What’s not noted by those who linked to the “laundry list of problems” cited in Wikipedia is that, in the majority of cases, the characters to at least some extent triumphed over those problems and went on with their lives.

Is it all “blue skies and bunnies” for them? Not necessarily. But I consider the very recent strip in which Funky was tempted to fall of the wagon (after dealing with putting his dad in a nursing home) but ultimately walked out of the bar without touching the drink that was poured for him to fall into the “triumph” category. YMMV.

I suspect that many promulgating the downer view were very heavily influenced by the couple of sources of comics commentary cited in earlier posts.
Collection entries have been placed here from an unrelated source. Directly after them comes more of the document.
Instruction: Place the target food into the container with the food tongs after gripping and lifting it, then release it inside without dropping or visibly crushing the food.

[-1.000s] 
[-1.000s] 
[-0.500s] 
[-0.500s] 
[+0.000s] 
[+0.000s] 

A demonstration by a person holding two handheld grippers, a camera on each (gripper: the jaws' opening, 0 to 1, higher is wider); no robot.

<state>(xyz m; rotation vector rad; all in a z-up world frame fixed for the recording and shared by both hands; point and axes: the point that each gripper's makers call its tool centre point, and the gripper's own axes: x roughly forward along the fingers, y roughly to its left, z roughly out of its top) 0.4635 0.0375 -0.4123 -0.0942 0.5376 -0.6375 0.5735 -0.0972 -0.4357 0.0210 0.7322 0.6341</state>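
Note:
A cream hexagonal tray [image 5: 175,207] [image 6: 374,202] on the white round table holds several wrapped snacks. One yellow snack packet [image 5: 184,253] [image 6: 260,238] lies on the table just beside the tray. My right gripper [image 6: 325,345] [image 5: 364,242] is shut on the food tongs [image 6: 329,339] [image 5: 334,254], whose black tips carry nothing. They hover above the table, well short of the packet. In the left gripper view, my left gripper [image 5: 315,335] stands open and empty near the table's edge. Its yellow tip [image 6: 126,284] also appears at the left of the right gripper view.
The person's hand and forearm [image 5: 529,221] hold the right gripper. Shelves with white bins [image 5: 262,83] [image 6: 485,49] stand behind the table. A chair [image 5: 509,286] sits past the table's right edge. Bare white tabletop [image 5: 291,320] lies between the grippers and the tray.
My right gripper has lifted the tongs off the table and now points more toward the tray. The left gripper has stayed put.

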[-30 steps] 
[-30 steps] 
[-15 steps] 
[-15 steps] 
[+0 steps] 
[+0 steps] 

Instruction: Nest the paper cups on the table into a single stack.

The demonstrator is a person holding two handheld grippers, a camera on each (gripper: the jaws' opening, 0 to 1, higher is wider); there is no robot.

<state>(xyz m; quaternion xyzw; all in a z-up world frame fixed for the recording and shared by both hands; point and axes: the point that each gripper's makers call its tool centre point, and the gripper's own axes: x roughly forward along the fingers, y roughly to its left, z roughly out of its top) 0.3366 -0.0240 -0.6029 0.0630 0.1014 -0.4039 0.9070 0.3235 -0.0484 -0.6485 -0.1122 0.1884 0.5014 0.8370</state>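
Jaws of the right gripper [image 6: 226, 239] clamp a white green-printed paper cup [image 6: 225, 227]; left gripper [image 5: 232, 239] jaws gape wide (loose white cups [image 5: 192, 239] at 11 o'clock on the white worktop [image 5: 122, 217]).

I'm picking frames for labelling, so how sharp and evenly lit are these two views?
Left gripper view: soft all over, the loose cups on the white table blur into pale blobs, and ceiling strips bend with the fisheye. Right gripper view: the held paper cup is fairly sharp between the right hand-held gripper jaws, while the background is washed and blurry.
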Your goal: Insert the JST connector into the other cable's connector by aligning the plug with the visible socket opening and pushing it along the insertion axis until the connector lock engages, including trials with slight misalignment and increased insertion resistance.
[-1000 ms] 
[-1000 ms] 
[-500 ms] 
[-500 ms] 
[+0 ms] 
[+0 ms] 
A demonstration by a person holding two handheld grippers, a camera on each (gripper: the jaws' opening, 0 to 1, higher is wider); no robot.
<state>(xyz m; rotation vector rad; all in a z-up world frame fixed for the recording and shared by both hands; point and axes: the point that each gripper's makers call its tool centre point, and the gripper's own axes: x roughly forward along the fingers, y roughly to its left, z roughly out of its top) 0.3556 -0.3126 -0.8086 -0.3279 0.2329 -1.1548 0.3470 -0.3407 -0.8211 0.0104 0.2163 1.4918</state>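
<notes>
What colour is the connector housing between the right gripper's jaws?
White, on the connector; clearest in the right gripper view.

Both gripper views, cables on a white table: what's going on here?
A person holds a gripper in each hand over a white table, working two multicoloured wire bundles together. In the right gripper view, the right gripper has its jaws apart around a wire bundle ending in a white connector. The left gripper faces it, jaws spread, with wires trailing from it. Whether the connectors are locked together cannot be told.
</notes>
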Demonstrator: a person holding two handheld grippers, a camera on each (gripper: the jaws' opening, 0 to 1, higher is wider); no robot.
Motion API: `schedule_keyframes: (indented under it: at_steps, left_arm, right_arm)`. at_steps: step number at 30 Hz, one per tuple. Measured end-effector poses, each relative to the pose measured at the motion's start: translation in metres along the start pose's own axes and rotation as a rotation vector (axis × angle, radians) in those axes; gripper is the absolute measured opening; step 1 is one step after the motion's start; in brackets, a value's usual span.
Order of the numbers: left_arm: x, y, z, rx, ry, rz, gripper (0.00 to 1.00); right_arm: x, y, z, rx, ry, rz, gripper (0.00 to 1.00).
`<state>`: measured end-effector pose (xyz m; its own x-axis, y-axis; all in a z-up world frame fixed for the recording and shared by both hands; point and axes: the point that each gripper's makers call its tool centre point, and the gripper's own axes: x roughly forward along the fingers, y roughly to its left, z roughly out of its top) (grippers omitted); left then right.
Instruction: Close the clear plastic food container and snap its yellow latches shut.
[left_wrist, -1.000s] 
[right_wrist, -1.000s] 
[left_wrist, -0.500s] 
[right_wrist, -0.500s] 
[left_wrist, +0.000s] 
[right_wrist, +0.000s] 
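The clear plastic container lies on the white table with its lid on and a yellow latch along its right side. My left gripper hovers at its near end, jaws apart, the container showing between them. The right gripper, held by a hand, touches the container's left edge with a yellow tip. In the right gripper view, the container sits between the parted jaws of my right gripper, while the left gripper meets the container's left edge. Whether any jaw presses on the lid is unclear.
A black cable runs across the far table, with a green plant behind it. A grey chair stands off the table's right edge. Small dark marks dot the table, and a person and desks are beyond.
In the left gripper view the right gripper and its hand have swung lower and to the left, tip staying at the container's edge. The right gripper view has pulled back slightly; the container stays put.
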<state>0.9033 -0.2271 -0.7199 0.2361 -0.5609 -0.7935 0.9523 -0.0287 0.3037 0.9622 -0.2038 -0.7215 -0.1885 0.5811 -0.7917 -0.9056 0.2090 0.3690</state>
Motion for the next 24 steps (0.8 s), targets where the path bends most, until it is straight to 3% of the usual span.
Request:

I detect a fair amount of climbing on the (supposedly) hip bandwagon here.

Well excuse some of us for wanting comics to be comical, and the funnies to be funny.

And immediately got into a car accident. :wink:

I don’t read Comics Curmudgeon; I’ve tried but dislike his narrow selection/concentration of strips.

I’m not a “comics must be laughs all the time!” type. I just think Batiuk isn’t all that good at a serious strip; he ladles on the drah-ma with a shovel and buries his characters in misery, with the occasional bright spot that earns only a smirk. Garry Trudeau is much better at showing serious issues as well as a more realistic-seeming (and definitely not all happy-bunnies) look at VA hospital issues and the like.